▸ **Task objective**: Look through the material and copy each line holding "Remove".

▸ **Material provided**:
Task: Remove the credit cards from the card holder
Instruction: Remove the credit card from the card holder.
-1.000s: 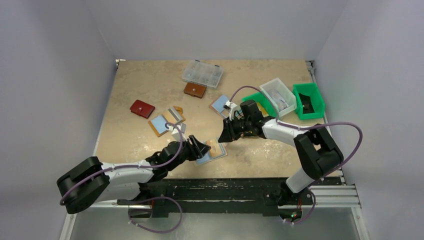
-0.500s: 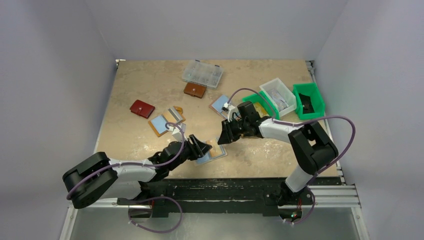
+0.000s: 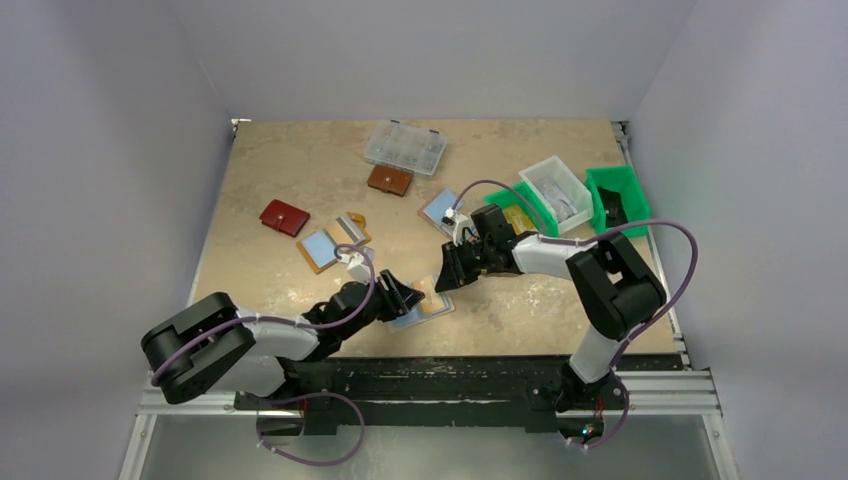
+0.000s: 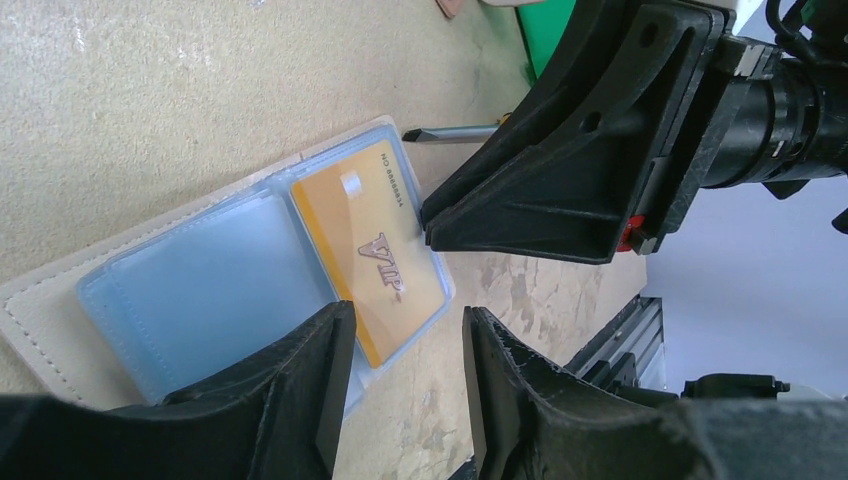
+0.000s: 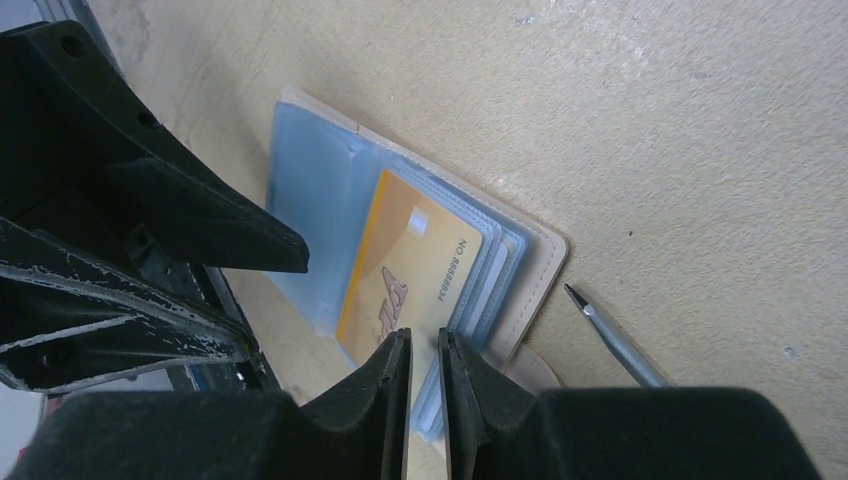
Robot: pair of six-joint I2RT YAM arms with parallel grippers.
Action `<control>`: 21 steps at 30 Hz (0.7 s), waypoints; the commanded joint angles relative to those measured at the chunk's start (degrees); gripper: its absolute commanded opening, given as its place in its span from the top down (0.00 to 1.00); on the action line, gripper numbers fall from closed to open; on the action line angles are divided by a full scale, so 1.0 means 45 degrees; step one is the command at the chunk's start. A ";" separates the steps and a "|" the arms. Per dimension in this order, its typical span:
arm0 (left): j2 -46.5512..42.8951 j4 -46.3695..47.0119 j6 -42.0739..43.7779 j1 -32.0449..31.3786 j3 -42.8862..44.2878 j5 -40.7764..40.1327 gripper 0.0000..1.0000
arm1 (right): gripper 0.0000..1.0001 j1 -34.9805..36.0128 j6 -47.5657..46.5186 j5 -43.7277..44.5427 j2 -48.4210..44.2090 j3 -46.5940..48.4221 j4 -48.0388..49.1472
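The card holder [image 3: 432,302] lies open on the table near the front, tan outside with pale blue sleeves [image 4: 205,290]. A gold VIP credit card [image 4: 372,255] sits in its top sleeve [image 5: 408,268]. My left gripper [image 4: 408,318] is open at the holder's near edge; one finger is over the blue sleeve, the other over bare table. My right gripper [image 5: 423,345] points down at the gold card's edge from the other side. Its jaws stand a narrow slit apart with nothing seen between them. In the top view the two grippers [image 3: 408,295] [image 3: 446,279] face each other across the holder.
A silver pen [image 5: 612,340] lies just beside the holder. Loose cards [image 3: 320,248] [image 3: 440,210] lie mid-table, with a red wallet [image 3: 284,217], a brown wallet [image 3: 389,180] and a clear organiser box [image 3: 405,147] further back. Green bins [image 3: 616,200] and a white bin [image 3: 556,190] stand at the right.
Both arms' elbows have drawn in toward the middle. The two grippers have stayed at the card holder, and the right jaws have narrowed a little.
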 commanded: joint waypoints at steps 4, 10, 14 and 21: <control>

▸ **Response area**:
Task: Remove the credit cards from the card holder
Instruction: Remove the credit card from the card holder.

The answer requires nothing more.